◆ ENTRIES SHOWN
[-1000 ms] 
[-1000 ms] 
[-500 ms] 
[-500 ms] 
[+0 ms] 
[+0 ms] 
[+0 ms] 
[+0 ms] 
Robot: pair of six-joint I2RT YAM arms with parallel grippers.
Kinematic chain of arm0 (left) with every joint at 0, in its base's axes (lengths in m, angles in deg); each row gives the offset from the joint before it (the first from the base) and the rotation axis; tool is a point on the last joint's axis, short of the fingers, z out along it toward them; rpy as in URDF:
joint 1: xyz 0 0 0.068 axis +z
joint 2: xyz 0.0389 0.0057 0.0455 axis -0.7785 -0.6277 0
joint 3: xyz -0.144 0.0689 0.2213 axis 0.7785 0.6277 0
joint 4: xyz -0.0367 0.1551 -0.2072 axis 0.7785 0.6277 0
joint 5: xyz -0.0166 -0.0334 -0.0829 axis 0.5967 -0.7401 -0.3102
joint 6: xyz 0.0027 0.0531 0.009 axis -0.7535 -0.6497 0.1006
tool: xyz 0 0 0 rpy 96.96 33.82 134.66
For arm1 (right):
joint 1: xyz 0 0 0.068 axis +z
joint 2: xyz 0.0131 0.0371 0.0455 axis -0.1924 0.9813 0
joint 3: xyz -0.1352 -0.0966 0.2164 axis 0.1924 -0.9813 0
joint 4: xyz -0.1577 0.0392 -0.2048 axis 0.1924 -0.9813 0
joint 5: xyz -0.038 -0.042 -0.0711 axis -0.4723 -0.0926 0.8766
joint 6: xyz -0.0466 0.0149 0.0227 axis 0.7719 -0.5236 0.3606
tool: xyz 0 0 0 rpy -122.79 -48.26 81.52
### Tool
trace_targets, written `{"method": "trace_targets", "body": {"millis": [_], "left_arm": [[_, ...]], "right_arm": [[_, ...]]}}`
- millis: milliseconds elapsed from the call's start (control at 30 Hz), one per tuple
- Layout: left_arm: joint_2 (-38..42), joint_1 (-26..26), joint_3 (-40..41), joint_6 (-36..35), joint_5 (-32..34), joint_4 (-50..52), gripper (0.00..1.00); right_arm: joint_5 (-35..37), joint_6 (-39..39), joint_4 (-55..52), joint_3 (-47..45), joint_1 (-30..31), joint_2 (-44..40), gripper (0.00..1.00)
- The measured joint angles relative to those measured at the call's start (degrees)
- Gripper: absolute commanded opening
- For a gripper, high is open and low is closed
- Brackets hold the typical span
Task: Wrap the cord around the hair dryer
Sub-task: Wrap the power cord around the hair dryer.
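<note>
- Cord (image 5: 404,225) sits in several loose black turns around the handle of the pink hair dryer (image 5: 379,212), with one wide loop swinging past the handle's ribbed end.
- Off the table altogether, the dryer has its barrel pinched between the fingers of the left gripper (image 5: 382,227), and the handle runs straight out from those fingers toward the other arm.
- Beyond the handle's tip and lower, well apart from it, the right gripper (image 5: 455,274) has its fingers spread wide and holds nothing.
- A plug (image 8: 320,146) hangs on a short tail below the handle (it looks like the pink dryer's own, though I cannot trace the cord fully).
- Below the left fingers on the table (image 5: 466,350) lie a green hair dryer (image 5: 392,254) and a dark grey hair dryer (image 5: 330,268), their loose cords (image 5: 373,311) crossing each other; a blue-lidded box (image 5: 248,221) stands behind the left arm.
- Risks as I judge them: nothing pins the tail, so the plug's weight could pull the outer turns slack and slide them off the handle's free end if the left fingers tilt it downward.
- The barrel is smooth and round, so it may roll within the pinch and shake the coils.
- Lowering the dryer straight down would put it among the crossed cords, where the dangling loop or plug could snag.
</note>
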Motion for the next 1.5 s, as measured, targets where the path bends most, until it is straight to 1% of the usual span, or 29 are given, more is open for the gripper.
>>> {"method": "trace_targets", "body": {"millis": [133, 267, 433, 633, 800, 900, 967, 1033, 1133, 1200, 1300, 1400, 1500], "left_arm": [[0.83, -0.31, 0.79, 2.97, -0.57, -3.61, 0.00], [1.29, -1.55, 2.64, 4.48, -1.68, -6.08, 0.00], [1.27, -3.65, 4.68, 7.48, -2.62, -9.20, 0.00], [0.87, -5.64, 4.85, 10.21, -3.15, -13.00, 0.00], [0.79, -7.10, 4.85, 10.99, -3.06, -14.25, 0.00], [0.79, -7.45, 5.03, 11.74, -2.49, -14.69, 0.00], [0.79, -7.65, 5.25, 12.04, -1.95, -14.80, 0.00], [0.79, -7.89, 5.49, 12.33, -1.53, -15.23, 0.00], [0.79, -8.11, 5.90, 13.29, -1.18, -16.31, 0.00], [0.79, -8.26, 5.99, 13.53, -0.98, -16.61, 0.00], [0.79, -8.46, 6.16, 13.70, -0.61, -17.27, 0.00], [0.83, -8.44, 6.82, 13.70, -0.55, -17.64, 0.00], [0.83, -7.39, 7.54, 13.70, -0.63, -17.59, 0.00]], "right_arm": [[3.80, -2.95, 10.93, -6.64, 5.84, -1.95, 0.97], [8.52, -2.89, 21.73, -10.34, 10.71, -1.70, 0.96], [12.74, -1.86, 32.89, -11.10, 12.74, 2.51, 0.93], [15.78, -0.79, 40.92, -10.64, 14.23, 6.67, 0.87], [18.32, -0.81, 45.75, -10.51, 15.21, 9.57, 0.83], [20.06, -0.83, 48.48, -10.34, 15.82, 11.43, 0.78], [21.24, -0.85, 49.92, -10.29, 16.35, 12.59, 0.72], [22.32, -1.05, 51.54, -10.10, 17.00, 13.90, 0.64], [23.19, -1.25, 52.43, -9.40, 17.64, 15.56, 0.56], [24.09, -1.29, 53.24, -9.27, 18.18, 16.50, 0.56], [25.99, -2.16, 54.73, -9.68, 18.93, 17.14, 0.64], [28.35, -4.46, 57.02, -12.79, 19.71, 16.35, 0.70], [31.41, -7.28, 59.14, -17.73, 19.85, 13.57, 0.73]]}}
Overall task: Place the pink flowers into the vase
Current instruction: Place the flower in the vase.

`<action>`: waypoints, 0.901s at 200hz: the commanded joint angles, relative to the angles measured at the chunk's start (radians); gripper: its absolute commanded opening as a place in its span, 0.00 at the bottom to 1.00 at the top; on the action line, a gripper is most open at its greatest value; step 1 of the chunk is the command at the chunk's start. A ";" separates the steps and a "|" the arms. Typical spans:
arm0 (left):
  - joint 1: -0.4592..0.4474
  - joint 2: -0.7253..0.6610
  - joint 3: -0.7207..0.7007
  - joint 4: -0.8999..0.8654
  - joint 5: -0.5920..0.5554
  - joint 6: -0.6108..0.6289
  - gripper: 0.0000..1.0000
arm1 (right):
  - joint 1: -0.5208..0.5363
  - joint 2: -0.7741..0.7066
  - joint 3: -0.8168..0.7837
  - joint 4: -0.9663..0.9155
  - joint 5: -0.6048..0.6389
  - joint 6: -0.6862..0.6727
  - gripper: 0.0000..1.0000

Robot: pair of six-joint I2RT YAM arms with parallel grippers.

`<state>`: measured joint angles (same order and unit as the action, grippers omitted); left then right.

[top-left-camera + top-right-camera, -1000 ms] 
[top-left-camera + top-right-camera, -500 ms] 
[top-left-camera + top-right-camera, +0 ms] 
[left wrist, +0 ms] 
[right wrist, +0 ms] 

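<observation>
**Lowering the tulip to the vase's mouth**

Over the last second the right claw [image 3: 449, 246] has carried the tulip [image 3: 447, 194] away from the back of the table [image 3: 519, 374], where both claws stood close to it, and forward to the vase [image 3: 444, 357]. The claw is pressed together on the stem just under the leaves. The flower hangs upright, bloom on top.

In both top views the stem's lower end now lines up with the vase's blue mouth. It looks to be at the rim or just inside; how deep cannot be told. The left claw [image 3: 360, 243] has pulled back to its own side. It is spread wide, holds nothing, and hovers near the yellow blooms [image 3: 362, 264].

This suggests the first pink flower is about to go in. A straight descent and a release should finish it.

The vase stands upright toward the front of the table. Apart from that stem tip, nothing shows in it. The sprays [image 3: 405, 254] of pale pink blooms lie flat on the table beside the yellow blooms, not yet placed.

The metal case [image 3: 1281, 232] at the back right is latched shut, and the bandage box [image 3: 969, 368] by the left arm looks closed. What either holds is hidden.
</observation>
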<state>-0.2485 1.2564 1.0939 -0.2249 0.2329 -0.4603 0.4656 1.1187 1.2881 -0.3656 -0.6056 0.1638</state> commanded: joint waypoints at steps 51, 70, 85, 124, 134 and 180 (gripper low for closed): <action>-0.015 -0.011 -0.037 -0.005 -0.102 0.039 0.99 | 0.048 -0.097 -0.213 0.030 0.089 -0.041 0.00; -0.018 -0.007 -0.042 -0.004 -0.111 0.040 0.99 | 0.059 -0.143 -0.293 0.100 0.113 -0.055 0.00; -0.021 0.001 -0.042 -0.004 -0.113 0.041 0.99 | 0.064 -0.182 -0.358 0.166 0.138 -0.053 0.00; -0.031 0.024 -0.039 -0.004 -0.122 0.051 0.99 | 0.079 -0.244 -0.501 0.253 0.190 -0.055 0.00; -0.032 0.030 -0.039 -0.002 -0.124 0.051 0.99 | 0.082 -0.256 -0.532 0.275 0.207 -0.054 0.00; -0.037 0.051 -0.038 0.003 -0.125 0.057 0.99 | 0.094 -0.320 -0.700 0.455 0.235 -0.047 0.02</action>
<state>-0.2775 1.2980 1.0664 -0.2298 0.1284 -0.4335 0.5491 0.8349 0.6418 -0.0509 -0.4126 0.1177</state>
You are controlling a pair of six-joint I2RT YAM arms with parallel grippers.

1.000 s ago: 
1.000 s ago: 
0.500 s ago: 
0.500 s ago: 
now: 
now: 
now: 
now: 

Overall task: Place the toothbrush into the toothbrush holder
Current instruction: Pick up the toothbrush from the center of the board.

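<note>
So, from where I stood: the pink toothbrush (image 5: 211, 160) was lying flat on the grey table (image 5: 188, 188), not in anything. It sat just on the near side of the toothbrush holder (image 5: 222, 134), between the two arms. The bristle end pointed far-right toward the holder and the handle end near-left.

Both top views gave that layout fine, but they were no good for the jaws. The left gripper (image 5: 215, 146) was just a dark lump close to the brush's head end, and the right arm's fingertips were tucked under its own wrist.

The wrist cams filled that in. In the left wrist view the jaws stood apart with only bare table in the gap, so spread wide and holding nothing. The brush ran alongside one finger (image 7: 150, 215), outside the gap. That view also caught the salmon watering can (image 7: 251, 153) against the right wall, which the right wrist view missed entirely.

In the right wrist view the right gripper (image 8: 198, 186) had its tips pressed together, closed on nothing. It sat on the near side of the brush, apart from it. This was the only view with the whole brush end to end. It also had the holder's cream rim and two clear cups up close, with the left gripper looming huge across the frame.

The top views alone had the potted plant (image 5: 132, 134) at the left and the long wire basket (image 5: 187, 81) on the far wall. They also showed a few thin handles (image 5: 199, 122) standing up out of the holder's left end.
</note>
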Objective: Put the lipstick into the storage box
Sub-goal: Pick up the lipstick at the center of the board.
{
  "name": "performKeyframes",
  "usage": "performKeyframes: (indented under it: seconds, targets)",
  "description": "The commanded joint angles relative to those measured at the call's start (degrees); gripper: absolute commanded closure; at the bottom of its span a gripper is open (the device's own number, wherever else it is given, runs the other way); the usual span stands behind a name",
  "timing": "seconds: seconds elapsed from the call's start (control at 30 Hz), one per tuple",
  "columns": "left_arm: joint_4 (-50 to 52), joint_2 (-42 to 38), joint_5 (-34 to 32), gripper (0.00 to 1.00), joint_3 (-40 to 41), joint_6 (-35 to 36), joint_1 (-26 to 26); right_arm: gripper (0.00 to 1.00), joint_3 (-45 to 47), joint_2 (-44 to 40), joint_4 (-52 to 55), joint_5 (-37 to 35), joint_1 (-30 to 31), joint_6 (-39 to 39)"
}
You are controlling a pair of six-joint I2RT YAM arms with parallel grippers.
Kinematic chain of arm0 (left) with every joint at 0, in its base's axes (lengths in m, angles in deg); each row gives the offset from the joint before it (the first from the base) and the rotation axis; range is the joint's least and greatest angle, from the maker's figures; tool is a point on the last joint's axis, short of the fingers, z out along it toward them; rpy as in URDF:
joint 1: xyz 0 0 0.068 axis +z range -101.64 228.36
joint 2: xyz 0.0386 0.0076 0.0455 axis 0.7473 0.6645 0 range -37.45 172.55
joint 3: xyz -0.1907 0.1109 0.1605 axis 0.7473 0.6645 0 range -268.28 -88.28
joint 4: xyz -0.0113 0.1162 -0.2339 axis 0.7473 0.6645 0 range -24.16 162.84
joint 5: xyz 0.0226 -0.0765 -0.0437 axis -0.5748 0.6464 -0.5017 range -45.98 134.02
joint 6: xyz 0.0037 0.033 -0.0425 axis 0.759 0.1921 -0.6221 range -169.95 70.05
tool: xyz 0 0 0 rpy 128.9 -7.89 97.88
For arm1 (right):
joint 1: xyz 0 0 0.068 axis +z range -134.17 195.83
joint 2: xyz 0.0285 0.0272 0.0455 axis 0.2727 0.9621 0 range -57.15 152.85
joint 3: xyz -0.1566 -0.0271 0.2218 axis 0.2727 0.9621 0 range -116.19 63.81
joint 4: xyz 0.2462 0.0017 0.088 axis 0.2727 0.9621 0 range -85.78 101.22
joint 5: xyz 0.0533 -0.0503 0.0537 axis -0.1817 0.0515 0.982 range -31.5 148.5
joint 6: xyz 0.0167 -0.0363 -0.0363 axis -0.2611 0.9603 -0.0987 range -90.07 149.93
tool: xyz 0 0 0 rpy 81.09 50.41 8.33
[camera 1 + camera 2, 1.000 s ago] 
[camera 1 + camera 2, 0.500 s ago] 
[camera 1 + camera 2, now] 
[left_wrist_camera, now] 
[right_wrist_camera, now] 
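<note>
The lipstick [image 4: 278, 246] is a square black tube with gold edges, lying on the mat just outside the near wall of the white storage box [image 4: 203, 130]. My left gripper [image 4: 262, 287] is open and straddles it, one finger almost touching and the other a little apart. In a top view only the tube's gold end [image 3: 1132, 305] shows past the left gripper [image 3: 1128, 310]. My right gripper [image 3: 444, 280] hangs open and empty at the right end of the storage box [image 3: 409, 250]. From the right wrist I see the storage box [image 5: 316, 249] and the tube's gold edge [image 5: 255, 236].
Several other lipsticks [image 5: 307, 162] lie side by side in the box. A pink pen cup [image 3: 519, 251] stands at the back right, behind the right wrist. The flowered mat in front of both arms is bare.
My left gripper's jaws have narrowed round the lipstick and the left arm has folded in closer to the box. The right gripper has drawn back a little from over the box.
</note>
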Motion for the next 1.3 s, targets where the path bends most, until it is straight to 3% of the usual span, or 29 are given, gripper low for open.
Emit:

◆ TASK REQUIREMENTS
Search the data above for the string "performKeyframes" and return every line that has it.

◆ RESPONSE AREA
  "name": "performKeyframes",
  "usage": "performKeyframes: (indented under it: seconds, targets)",

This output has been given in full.